**HOW TO COMPLETE THIS TASK**
Repeat precisely the span of lines below that opens with the line containing "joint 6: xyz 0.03" and closes with the line containing "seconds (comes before", both included.

(Dataset items)
════════════════

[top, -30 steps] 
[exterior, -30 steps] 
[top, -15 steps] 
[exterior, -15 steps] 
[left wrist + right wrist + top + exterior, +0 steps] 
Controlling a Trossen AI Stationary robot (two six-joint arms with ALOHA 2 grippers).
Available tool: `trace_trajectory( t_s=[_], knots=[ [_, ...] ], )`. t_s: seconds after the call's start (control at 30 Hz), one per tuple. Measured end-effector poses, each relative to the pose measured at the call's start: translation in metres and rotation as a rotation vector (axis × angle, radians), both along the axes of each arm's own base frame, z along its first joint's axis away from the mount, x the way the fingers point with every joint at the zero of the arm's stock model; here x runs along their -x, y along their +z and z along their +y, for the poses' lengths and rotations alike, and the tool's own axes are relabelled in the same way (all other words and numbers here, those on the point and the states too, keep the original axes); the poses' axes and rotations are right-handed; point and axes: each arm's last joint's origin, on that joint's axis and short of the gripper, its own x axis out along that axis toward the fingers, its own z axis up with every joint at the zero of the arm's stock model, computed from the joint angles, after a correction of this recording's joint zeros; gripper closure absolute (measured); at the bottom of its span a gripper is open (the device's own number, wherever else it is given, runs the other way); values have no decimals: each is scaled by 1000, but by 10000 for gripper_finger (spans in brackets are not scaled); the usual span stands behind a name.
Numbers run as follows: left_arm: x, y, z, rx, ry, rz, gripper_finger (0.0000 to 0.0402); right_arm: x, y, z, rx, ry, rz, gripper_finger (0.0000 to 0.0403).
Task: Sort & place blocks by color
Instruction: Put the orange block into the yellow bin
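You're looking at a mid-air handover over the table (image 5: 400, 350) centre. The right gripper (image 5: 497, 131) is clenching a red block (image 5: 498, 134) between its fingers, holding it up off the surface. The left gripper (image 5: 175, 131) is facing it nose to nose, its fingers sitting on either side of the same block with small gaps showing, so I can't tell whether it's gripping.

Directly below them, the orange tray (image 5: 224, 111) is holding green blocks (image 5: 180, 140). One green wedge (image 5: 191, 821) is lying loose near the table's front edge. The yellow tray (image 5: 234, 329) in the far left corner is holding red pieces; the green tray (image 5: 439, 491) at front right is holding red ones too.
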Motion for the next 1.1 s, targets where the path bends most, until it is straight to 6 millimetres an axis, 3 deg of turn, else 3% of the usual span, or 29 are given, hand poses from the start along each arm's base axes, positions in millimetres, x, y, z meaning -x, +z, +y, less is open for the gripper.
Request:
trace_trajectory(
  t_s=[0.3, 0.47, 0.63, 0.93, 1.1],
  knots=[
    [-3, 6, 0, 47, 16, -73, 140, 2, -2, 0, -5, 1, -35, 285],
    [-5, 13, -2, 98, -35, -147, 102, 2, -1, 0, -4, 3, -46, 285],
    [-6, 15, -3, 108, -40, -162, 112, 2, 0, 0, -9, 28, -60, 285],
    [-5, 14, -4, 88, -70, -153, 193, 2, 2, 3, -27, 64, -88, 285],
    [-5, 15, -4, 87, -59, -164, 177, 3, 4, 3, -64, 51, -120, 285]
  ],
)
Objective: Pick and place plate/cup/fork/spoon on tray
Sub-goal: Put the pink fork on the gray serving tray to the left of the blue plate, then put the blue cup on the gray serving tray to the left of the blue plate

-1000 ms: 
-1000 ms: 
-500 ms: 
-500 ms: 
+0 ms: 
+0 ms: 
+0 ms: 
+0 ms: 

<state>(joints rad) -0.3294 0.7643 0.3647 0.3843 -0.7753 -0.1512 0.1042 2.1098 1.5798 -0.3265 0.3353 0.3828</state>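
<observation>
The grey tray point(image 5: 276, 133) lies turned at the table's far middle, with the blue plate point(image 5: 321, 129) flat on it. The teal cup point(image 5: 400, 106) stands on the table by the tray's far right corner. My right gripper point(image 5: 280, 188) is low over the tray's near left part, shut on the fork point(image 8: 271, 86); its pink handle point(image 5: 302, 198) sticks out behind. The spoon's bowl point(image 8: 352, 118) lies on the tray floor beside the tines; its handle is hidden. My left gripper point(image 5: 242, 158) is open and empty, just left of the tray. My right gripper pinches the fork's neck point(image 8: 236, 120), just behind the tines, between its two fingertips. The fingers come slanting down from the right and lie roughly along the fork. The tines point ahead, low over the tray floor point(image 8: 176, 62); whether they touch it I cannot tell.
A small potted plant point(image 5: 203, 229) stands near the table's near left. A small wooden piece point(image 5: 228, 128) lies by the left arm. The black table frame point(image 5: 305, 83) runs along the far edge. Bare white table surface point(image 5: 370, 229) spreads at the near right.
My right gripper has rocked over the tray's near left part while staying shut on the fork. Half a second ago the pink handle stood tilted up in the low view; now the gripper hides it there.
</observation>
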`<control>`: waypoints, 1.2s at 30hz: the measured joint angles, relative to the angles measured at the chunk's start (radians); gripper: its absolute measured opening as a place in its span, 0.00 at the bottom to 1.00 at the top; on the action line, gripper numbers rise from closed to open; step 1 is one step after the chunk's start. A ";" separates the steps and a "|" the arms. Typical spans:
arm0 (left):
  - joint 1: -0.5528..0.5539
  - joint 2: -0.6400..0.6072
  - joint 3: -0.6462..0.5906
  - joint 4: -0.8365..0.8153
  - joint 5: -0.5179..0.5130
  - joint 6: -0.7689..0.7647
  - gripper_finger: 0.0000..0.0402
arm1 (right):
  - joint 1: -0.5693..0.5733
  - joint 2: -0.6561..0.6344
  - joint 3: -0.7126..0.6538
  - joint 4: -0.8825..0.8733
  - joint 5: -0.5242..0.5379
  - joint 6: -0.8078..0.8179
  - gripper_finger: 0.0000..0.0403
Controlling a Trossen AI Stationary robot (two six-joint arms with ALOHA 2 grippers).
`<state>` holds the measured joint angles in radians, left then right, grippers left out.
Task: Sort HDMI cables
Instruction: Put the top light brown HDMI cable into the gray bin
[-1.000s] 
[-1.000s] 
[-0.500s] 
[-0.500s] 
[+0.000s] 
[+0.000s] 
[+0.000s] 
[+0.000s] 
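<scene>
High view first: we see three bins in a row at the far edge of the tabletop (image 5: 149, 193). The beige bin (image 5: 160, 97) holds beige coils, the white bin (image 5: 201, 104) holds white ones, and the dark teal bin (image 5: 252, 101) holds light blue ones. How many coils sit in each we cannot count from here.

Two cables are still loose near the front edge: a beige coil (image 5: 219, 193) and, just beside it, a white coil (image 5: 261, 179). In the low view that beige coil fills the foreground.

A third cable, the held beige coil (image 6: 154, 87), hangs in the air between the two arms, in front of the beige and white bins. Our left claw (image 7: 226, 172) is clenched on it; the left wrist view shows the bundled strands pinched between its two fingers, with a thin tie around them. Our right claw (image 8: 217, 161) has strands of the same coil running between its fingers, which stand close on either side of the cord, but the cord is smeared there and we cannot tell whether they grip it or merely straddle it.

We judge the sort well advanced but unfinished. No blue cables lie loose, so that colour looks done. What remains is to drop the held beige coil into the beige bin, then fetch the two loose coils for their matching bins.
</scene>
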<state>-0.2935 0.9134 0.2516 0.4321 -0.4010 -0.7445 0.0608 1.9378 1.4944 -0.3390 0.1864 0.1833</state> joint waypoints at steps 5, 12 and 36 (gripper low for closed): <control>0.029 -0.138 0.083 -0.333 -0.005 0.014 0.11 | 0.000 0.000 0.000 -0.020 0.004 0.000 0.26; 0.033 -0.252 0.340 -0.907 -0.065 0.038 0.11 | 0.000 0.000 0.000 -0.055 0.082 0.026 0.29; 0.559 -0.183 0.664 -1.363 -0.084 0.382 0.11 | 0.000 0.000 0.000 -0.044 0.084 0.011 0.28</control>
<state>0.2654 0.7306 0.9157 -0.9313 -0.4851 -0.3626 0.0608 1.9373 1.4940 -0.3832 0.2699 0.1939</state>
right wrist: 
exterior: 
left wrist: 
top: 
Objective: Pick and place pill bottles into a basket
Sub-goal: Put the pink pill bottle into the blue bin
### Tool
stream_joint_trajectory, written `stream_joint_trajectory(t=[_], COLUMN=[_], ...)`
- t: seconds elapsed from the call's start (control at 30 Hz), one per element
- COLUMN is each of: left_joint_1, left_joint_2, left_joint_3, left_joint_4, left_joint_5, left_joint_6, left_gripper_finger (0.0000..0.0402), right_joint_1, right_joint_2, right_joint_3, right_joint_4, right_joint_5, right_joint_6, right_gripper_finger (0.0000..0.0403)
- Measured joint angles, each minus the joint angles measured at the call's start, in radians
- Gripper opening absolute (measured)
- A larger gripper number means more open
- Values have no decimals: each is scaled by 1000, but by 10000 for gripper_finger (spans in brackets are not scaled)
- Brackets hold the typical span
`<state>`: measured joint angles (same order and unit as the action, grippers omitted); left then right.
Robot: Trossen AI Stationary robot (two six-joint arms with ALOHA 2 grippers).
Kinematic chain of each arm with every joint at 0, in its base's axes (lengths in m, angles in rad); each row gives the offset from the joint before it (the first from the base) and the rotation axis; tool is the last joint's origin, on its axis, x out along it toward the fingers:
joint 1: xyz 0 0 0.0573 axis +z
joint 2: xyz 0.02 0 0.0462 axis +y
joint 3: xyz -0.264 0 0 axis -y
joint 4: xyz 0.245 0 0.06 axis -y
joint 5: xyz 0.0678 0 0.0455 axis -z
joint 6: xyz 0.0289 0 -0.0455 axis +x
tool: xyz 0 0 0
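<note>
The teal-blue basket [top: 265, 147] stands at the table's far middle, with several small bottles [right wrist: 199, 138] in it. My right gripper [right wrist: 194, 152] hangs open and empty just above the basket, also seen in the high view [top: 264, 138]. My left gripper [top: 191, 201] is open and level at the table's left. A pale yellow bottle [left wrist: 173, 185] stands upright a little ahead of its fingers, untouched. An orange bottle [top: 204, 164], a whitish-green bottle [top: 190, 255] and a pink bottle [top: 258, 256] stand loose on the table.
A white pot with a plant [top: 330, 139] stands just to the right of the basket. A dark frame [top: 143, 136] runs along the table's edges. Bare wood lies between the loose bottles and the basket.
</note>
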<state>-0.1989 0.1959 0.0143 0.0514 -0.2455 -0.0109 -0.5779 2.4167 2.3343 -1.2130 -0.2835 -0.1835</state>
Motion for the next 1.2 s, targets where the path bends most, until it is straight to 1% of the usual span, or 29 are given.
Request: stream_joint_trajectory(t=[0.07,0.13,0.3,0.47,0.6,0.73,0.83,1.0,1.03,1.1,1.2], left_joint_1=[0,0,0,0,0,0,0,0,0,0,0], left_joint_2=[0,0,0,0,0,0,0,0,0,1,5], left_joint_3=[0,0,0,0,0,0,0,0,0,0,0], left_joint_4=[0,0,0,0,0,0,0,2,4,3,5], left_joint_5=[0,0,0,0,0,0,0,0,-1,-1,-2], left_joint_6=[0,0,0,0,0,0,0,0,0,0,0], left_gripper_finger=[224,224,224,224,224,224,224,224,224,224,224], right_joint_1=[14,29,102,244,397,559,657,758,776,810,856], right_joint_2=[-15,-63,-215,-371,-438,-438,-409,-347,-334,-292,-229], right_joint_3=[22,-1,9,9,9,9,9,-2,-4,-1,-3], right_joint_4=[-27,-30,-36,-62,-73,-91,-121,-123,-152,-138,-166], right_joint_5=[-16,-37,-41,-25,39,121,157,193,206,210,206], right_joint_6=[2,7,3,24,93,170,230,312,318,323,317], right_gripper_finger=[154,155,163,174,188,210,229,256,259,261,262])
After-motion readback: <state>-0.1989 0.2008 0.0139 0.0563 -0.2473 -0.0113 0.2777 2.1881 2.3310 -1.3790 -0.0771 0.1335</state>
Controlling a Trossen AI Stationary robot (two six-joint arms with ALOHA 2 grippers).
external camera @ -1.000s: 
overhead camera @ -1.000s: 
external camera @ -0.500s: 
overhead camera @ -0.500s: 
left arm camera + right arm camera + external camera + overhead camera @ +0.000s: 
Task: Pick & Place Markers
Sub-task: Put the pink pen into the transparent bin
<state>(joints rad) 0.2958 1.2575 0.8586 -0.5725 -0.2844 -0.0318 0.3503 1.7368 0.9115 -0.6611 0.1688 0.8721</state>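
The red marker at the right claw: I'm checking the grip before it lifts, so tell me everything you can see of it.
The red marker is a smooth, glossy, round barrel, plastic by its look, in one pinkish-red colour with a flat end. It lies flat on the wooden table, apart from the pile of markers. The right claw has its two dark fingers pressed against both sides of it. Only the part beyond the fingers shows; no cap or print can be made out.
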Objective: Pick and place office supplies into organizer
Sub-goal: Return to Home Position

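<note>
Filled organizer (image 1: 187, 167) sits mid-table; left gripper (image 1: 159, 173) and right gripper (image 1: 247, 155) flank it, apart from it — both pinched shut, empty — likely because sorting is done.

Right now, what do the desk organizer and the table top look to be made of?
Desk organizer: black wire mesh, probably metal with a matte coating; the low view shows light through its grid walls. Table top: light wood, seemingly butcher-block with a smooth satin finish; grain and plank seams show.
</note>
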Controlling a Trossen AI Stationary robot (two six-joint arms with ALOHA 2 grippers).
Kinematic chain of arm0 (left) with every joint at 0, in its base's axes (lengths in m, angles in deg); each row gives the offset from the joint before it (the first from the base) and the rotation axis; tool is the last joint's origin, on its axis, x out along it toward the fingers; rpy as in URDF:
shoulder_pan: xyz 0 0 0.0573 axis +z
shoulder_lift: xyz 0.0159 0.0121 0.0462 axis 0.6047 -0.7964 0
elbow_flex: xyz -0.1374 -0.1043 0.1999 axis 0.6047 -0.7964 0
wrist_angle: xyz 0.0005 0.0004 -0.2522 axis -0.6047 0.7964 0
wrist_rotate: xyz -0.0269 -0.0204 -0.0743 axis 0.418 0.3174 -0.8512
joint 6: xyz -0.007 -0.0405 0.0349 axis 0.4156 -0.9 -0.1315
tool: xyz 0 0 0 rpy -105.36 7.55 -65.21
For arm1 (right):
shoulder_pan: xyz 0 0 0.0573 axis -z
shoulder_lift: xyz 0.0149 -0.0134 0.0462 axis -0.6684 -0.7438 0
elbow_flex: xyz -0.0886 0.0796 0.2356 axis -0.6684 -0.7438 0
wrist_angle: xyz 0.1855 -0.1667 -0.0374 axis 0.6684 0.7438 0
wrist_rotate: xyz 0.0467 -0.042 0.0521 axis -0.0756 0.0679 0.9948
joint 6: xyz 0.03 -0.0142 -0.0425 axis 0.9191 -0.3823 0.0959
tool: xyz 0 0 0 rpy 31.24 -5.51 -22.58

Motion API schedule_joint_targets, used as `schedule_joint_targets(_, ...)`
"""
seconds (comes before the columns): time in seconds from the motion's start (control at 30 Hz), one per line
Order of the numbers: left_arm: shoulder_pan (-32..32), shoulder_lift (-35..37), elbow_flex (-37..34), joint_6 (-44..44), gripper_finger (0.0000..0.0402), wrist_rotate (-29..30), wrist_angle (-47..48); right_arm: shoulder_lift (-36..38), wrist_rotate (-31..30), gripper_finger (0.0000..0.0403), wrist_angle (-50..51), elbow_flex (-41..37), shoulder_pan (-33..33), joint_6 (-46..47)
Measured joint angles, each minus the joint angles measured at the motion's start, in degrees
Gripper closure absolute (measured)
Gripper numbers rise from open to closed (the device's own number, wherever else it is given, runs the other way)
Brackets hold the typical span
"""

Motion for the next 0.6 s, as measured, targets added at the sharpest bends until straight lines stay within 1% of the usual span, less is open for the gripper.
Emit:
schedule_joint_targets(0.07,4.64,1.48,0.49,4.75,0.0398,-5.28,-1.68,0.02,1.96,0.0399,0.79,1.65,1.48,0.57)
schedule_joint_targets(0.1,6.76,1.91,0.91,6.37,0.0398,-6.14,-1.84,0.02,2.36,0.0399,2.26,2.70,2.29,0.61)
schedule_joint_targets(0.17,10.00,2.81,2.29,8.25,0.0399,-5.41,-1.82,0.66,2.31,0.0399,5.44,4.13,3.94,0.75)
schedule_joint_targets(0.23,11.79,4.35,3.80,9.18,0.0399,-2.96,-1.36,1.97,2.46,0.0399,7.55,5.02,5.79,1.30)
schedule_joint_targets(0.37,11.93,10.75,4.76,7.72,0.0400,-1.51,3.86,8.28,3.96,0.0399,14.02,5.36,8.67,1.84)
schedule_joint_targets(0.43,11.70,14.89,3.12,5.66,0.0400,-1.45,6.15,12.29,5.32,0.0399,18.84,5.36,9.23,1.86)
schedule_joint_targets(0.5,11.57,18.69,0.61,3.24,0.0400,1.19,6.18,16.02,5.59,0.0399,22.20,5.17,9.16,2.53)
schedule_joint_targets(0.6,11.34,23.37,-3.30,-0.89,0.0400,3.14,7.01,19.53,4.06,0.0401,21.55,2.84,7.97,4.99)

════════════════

**FINISHED TASK**
joint 6: xyz 0.03 -0.0142 -0.0425 axis 0.9191 -0.3823 0.0959
tool: xyz 0 0 0 rpy 31.24 -5.51 -22.58

Motion API schedule_joint_targets, used as `schedule_joint_targets(_, ...)`
"""
seconds (comes before the columns): time in seconds from the motion's start (control at 30 Hz), one per line

This answer is now finished.